### What you will do:
Return all of the data below verbatim and exclude every picture.

++++

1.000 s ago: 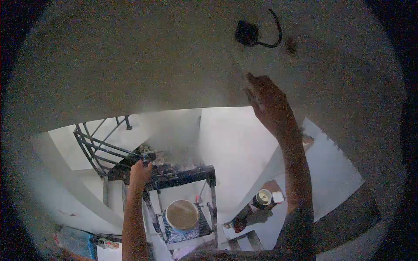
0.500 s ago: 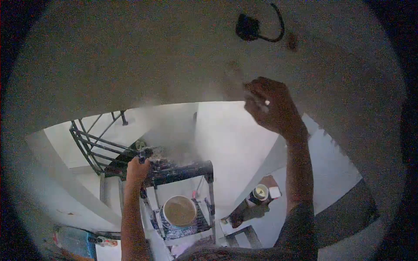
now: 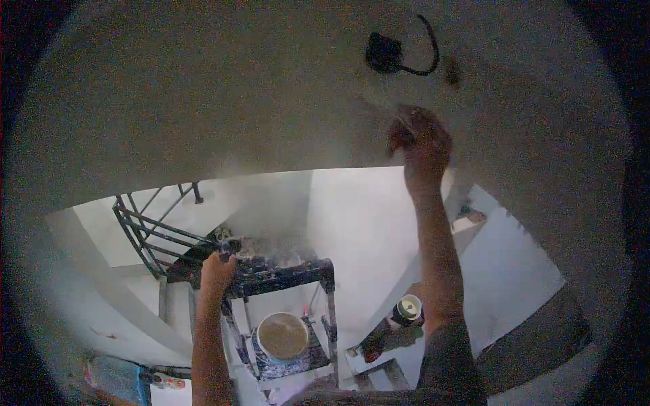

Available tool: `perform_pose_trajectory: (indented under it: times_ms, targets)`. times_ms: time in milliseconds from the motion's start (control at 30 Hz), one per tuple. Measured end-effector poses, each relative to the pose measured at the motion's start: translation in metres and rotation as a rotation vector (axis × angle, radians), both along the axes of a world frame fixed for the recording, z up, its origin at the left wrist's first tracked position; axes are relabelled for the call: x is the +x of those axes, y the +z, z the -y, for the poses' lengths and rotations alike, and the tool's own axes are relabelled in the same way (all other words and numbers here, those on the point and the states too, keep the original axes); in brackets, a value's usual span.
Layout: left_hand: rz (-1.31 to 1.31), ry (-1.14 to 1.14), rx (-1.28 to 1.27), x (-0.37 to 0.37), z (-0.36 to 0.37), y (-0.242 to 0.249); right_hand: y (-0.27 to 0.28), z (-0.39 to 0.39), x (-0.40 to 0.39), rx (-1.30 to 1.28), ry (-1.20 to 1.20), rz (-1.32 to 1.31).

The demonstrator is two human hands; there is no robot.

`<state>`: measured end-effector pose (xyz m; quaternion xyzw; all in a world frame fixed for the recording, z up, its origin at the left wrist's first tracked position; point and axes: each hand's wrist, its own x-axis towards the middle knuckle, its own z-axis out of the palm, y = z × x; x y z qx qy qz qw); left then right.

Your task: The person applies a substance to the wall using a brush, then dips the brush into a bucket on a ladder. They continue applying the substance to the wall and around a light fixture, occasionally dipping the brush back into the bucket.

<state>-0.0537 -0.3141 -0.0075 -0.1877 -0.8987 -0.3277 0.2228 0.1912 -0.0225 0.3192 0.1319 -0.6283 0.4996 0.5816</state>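
Note:
My right hand [image 3: 425, 139] is raised to the grey overhead surface [image 3: 223, 101], fingers curled. A thin, pale, flat-looking thing shows at its fingertips, too blurred to name. A hazy cloud hangs below it. Lower left, my left hand [image 3: 218, 269] is closed at the left end of a dark, dust-covered stand [image 3: 281, 274]. What its fingers grip there is dark and partly hidden. Below the stand's top bar is a round white bucket [image 3: 283, 335] with greyish-brown contents.
A dark fixture with a curved cable [image 3: 384, 53] is fixed overhead, near my right hand. Dark metal railing [image 3: 159, 230] runs at the left. An open can [image 3: 409, 308] with a pale inside stands lower right. A clear-and-blue package [image 3: 116, 379] lies lower left.
My right hand has moved up and slightly left along the overhead surface. My left hand stays at the stand. The view has shifted slightly.

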Motion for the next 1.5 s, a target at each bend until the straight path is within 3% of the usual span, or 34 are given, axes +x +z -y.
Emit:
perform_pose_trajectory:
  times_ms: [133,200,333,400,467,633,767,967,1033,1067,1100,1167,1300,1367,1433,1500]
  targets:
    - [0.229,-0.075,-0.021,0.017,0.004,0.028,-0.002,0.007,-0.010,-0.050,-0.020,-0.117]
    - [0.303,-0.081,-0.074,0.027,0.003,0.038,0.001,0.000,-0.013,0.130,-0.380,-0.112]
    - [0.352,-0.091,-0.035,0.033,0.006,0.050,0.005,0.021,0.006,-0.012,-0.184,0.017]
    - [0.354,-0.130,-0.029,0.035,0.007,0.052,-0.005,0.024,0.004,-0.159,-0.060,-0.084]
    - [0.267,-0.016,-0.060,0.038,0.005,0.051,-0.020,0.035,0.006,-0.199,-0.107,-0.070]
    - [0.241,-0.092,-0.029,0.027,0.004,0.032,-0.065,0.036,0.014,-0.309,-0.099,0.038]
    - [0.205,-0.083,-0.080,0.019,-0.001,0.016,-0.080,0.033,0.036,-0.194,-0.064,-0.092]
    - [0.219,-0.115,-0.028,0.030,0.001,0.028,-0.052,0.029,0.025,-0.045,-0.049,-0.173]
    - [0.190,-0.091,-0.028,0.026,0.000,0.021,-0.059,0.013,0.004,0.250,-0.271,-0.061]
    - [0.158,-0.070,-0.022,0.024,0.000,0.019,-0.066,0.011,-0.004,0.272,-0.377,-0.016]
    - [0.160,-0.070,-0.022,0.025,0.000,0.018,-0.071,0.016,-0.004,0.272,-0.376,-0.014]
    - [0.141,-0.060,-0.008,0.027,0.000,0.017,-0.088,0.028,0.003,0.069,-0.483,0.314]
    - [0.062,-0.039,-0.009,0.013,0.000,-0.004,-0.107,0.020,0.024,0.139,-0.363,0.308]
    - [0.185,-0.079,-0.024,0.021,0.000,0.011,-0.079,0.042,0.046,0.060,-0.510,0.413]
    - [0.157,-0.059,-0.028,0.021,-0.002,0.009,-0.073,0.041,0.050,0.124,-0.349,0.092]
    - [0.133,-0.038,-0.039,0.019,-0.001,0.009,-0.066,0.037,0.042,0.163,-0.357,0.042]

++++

### Exercise answer:
1.000 s ago: 
0.500 s ago: 
now: 

Available tool: `perform_pose_trajectory: (indented under it: times_ms, targets)`. times_ms: time in milliseconds from the motion's start (control at 30 Hz), one per tuple. Measured end-effector poses, each relative to the pose measured at the motion's start: translation in metres and rotation as a rotation vector (axis × angle, radians), both along the axes of a world frame fixed for the recording, z up, its origin at the left wrist's first tracked position; axes are relabelled for the call: x is the +x of those axes, y the +z, z the -y, for the poses' lengths and rotations alike, and the tool's own axes are relabelled in the same way (all other words and numbers here, those on the point and the states too, keep the original axes); in brackets, a value's usual span.
Layout: left_hand: rz (-1.31 to 1.31), ry (-1.14 to 1.14), rx (-1.28 to 1.27), x (-0.37 to 0.37), z (-0.36 to 0.37), y (-0.242 to 0.249); right_hand: y (-0.27 to 0.28), z (-0.39 to 0.39), x (-0.40 to 0.39), rx (-1.30 to 1.28), ry (-1.20 to 1.20), rz (-1.32 to 1.31).

The demonstrator is two human hands; there is no robot.

`<state>`: measured end-effector pose (xyz m; quaternion xyzw; all in a world frame fixed for the recording, z up, its origin at the left wrist's first tracked position; point and axes: each hand's wrist, its own x-axis towards the middle knuckle, its own z-axis out of the palm, y = z × x; x y z qx qy qz qw); left then right.

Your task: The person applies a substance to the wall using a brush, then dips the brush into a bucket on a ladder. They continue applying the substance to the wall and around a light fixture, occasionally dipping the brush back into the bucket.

<state>-0.0537 -0.3141 -0.0075 -0.1877 -0.8987 -0.3277 0.2228 0.1912 -0.0225 0.3192 0.1319 -0.6283 0.4996 0.5816</state>
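Note:
My right hand [image 3: 425, 139] is raised to the grey overhead surface [image 3: 223, 101], fingers curled. A thin, pale, flat-looking thing shows at its fingertips, too blurred to name. A hazy cloud hangs below it. Lower left, my left hand [image 3: 218, 269] is closed at the left end of a dark, dust-covered stand [image 3: 281, 274]. What its fingers grip there is dark and partly hidden. Below the stand's top bar is a round white bucket [image 3: 283, 335] with greyish-brown contents.
A dark fixture with a curved cable [image 3: 384, 53] is fixed overhead, near my right hand. Dark metal railing [image 3: 159, 230] runs at the left. An open can [image 3: 409, 308] with a pale inside stands lower right. A clear-and-blue package [image 3: 116, 379] lies lower left.
My right hand has moved up and slightly left along the overhead surface. My left hand stays at the stand. The view has shifted slightly.
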
Motion for the next 1.5 s, a target at each bend until the straight path is within 3% of the usual span, or 34 are given, axes +x +z -y.
Emit:
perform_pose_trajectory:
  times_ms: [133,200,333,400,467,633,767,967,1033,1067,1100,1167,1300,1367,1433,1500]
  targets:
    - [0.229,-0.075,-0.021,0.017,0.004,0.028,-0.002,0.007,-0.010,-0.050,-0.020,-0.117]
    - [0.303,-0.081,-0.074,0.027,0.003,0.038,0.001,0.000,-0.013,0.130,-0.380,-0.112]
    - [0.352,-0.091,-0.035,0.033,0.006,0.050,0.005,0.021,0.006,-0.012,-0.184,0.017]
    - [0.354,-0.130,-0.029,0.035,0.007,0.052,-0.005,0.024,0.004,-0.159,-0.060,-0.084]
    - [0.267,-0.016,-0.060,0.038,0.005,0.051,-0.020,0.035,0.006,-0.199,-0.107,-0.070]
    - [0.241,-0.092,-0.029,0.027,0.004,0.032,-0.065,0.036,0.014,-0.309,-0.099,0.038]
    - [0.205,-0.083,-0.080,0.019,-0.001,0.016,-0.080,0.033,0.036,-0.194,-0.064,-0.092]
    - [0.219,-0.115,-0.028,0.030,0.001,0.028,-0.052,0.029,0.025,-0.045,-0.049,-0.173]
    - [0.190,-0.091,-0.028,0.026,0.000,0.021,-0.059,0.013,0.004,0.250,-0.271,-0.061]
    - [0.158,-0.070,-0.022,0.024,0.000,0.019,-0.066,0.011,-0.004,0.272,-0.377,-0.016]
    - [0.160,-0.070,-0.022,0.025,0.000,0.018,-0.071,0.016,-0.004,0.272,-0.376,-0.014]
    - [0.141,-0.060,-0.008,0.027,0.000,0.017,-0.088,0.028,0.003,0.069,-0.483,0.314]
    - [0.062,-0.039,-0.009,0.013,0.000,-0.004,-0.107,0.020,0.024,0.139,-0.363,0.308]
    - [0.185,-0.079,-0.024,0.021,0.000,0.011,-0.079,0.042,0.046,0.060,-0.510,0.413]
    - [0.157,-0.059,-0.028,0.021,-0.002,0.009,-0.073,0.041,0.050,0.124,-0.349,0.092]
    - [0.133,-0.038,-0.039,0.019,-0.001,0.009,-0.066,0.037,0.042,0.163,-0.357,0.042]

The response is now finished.